Getting the proper nutrition has been shown to be incredibly important in boosting academic performance and promoting better behaviour. Often when we think about nutrition and school meals, we picture kids who don’t get enough to eat at home. This is certainly one aspect of the problem.
If a child is hungry, it’s difficult, if not impossible to focus on anything much beyond their hunger. Simply getting enough to eat, however, does not necessarily solve all of the problems. Many of our kids are struggling because they eat too many of the wrong types of things. Food shouldn’t just fill them up, it also needs to offer the correct balance of nutrients, vitamins, and minerals to ensure that their bodies can work at their optimum level.
It can seem overwhelming when you try to figure out how much of what foods would be best for your child. In addition, most of us don’t have the time or energy to make our own flaxseed, quinoa and rolled oats granola…not to mention that no kid I know would be likely to eat something that most closely resembles bird food.
A better bet is for parents, kids and schools to work together to provide healthier food and help kids establish the right kind of eating habits.
When to Eat and Drink
Children (and adults for that matter) do better when they concentrate on their food and don’t just mindlessly eat. Sitting at the table and making the meal or snack the priority will help kids recognise when they are full.
In a school or daycare setting, eating with other children also helps them learn table manners and develop important social skills. At home, eating a meal as a family has been shown to have benefits beyond the nutritional ones. Kids in families who have dinner together often have a more complex vocabulary, perform better at school, have more positive moods, and less stress than their peers who lived in families that did not eat together.
It is also important to have structured meal and snack times.
If kids are allowed to ‘graze’ all of the time, they never get the chance to really build up any hunger for a meal time. Children do have smaller stomachs than adults, so snacks are important, but an average toddler or preschooler only needs two small snacks a day in addition to their three meals.
By the time your child is school-age, one afternoon snack should be enough unless their school schedule necessitates an early breakfast. In that case, a morning snack might still be necessary too. Snacks should be eaten sitting at the table, just like a meal. It is important not to fall into the trap of giving your kids a snack just to keep them occupied. This can set up a bad precedent where they start looking to food any time that they are bored.
What to Eat and Drink
Although it might not seem like it, controlling where and how often your kids eat are actually fairly easy. It is just a matter of setting up some rules and sticking with them. The much harder problem to address is trying to figure out what to give them to eat. Kids ages 1-3 only need about 1200 to 1400 calories per day and older kids ages 4-6 need 1500 to 1700 calories per day. Added sugar, fat, caffeine, chemicals, and sodium, are all bad for our kids.
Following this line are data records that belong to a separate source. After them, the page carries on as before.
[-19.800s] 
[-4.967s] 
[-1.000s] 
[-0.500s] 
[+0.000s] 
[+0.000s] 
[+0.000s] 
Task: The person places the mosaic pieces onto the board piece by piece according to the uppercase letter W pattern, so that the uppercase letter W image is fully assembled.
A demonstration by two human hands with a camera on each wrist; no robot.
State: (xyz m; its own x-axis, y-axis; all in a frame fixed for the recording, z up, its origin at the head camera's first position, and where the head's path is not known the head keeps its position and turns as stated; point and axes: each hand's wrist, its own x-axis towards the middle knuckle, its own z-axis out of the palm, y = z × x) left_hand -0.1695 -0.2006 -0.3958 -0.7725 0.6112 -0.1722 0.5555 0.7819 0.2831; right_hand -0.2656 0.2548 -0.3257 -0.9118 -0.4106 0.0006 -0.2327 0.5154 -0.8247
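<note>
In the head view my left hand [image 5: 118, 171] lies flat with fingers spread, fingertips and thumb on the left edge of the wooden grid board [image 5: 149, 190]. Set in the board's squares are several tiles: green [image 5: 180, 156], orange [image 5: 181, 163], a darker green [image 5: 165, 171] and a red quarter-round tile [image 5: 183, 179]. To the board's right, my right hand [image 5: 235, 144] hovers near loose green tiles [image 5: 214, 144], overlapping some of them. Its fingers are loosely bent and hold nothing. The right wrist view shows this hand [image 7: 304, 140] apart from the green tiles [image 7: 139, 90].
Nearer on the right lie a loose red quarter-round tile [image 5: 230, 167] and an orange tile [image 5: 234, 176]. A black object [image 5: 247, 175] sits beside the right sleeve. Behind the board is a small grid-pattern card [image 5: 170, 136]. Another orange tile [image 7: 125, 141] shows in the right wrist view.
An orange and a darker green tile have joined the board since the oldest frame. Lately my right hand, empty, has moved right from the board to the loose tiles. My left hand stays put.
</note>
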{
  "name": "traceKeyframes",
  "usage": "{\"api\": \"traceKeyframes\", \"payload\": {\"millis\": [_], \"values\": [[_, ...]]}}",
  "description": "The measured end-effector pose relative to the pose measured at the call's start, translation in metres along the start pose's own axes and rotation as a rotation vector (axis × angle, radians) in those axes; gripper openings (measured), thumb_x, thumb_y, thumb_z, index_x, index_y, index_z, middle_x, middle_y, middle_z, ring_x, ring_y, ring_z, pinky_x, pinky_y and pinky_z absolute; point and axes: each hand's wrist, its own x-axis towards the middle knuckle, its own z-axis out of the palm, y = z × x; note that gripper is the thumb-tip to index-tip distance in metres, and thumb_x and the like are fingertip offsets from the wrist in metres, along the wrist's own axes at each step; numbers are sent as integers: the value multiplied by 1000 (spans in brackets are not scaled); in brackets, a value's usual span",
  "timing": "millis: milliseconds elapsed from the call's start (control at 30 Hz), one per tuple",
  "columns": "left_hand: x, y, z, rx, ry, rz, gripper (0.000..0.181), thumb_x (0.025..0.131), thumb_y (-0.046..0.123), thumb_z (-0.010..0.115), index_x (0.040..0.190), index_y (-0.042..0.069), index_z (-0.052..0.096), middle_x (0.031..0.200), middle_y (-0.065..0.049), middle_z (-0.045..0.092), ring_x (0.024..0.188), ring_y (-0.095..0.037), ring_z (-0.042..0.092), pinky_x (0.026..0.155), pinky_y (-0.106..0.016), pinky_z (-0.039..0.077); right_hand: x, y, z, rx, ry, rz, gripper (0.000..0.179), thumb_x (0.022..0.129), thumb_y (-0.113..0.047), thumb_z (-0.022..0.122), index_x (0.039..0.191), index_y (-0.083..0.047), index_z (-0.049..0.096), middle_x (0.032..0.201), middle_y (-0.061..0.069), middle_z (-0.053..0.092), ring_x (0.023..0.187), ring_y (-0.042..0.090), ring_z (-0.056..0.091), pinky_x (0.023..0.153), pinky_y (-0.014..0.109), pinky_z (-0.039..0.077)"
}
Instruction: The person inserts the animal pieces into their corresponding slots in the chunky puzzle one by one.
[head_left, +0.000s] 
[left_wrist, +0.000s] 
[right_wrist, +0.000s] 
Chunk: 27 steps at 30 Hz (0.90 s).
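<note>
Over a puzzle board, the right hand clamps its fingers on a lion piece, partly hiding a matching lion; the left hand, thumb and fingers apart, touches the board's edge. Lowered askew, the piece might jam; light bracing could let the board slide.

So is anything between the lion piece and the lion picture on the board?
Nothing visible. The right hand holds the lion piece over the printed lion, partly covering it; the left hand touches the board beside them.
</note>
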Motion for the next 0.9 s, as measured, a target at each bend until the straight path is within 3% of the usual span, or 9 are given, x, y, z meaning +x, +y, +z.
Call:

The trick is figuring out exactly what they do need and giving it to them it in such a way that they might actually eat it. Nobody in the family will be happy with the bland, tasteless food and you don’t want to create a future monster child who goes crazy their first year at university eating nothing but biscuits and chips because they finally don’t have to answer to you!
If you are struggling to understand what the appropriate amounts of things are, the government does provide guidelines to help you. They break it down by age and gender, so you can get a pretty accurate idea of what makes sense for your child. Firstly, portion size is really important. When you put the food on your child’s plate, remember that it needs to contain a lot less food than if it was serving an adult.
Small portions help keep kids from overeating, they also help reluctant eaters try things. If your child isn’t convinced that they like peas they might be willing to try a small amount but if you give them a heaped portion they are more likely to be overwhelmed by it. Remember that if they eat what is on their plate they can always have more!
In addition to portion size, the other critical component is what kids are actually eating.
Studies have shown that failure to get enough important nutrients like iron and zinc can cause decreased attention spans and difficulty concentrating and learning. This is compounded because too much sugar and sodium can also contribute to a lack of energy and difficulty focusing.
When we give our kids a breakfast or lunch full of processed foods we are setting them up for trouble instead of success. For example, one serving of tomato pasta sauce can have over 600 milligrams of sodium in it. That is half of the recommended daily allowance for a 4 to 8-year-old! Sometimes it can feel like the only solution is to quit your job, buy a farm and grow all your own food, but that isn’t feasible (or desirable!) for most of us. So, what can we do?
- Compare Labels: While some pre-made pasta sauce has 600 milligrams of sodium and 10 grams of sugar other brands have substantially less. Some have as little as 250 milligrams of sodium and only 5 grams of sugar. Choose wisely.
- Don’t buy junk: If you buy that bag of cookies eventually someone is going to eat it because it is there.
- Have fruit for a snack: Snack items marketed to kids, like brightly coloured crackers and gummy chews, are some of the worst things that they are eating. Make it so that snack is an apple, banana or some grapes. Fruit is still sweet and tasty for kids, but it gives them important nutrients, vitamins, and fibre, unlike the processed snack foods.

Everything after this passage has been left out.